26 октября 1553 года постановлен был приговор: «Во имя Отца и Сына и Духа Святого. Так как ты, Михаил Сервет из Виллановы в королевстве Арагонском, в страшной хуле уличен на Пресвятую Троицу; так как ты назвал Ее диаволом и трехглавым чудовищем и так как этими богохульствами, слишком ужасными, чтобы их повторять, ты человеческие души губил… то мы, Синдики и Судьи города Женевы, призванные Церковью Божией от таковой чумы охранять, постановляем: приведя тебя на Шампельское поле и привязав к столбу, вместе с богохульными книгами твоими, сжечь».[350]

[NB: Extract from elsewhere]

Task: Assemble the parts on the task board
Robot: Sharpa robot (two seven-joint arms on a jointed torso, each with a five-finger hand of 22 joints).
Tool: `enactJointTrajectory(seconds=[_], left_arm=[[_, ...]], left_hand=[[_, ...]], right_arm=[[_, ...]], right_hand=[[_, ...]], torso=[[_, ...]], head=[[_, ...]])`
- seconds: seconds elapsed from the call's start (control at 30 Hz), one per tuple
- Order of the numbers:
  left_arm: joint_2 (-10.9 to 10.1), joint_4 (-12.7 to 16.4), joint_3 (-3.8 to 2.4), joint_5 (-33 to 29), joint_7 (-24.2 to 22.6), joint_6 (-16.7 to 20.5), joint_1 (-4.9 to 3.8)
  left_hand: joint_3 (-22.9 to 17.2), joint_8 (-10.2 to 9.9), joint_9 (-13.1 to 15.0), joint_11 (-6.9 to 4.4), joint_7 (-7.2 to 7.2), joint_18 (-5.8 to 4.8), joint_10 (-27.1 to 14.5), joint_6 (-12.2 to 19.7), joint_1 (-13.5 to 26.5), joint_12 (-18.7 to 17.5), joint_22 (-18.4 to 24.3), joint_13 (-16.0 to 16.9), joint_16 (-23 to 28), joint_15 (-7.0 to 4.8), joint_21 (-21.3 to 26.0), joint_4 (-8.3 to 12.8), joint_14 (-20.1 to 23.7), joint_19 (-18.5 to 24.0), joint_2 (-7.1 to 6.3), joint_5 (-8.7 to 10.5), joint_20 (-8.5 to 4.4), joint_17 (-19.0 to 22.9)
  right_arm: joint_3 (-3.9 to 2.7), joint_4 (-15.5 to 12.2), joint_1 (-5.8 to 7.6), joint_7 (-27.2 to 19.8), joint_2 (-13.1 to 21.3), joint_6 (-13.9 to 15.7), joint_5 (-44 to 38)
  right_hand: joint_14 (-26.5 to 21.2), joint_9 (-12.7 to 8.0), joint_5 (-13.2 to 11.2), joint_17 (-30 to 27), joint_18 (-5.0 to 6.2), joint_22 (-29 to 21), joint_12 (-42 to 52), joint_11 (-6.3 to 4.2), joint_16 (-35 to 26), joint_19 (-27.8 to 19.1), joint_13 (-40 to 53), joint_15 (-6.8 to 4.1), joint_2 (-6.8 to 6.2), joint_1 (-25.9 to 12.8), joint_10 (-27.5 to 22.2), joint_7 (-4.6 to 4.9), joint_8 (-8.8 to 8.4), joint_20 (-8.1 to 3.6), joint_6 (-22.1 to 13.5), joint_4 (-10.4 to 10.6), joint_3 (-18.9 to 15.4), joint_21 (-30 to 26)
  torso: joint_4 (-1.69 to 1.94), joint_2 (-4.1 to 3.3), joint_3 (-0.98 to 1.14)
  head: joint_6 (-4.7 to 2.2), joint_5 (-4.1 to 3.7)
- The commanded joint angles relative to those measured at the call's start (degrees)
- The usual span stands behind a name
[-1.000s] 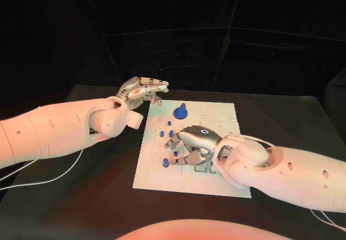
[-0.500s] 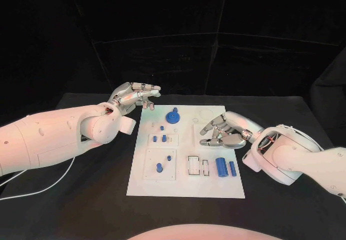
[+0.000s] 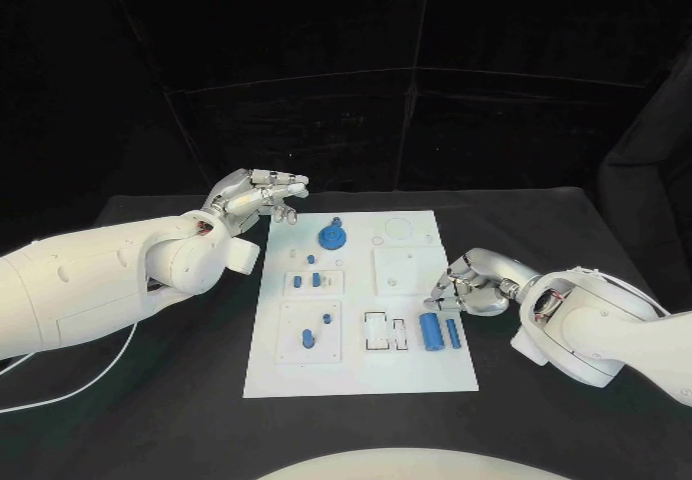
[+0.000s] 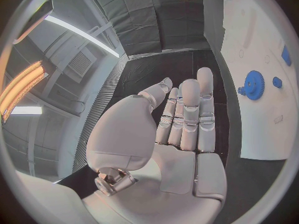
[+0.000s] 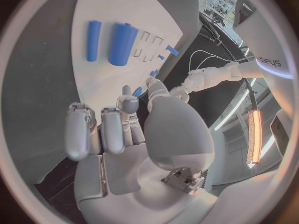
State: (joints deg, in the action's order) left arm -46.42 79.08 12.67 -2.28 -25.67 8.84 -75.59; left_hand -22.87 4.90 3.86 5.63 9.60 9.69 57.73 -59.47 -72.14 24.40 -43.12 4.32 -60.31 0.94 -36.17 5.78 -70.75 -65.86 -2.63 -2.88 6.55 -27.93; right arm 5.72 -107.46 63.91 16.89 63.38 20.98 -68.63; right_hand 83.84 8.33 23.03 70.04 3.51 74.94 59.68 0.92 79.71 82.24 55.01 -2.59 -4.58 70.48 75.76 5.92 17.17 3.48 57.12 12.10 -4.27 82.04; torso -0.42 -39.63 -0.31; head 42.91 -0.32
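Task board lies flat mid tabletop, long side running away from the robot. Head view: blue gear sits near the board's far end, small blue pegs stand in the raised blocks on the left half, and two blue cylinders lie side by side near the right edge. Left robot hand hangs off the board's far left corner, fingers loosely curled, nothing in it; same spot as 0.5 s ago. Right robot hand is at the board's right edge just beside the cylinders, fingers curled in, empty. Vs 0.5 s ago it's pulled back off the board toward the robot; 1 s ago it was over the board's middle.

Left wrist view: left robot hand shows palm and fingers stretched out together, holding nothing; gear and board off to one side, apart from the fingers.

Right wrist view: right robot hand w/ fingers bent in, nothing held; both cylinders lie on the board just beyond the fingertips, not touched.
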Motion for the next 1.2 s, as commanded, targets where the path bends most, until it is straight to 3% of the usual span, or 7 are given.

«Я надеюсь, что Сервет будет осужден на смерть, но избавлен от лютой казни огнем», – писал Кальвин Фарелю еще 20 августа, а 26 октября: «Завтра Сервета казнят. Я пытался изменить род казни (костер), но тщетно».[351]
Утром 26 октября объявлено было Сервету, что приговор над ним будет исполнен на следующий день.
«Пусть шалуны не хвалятся упорством его, как твердостью мучеников, – пишет Кальвин. – Когда объявили ему приговор, он выказал только зверскую бесчувственность; то молчал в остолбенении… то вдруг начинал вопить, как одержимый, по-испански: „Милости! Милости! (Misericordias! Misericordias!)“.
Самое страшное—ледяная жестокость в этом воспоминании Кальвина: хочет сжечь его, а раньше все-таки колет отравленной булавкой в этой насмешке над испанским языком в его предсмертном вопле.[352]
«Пав на колени, – вспоминает Фарель, – он закричал душераздирающим голосом: „Не огнем, не огнем, а мечом, чтобы души моей не погубить, доведя до отчаяния! Видит Бог, я согрешил по неведению, но всегда желал одного – прославить Бога!“[353]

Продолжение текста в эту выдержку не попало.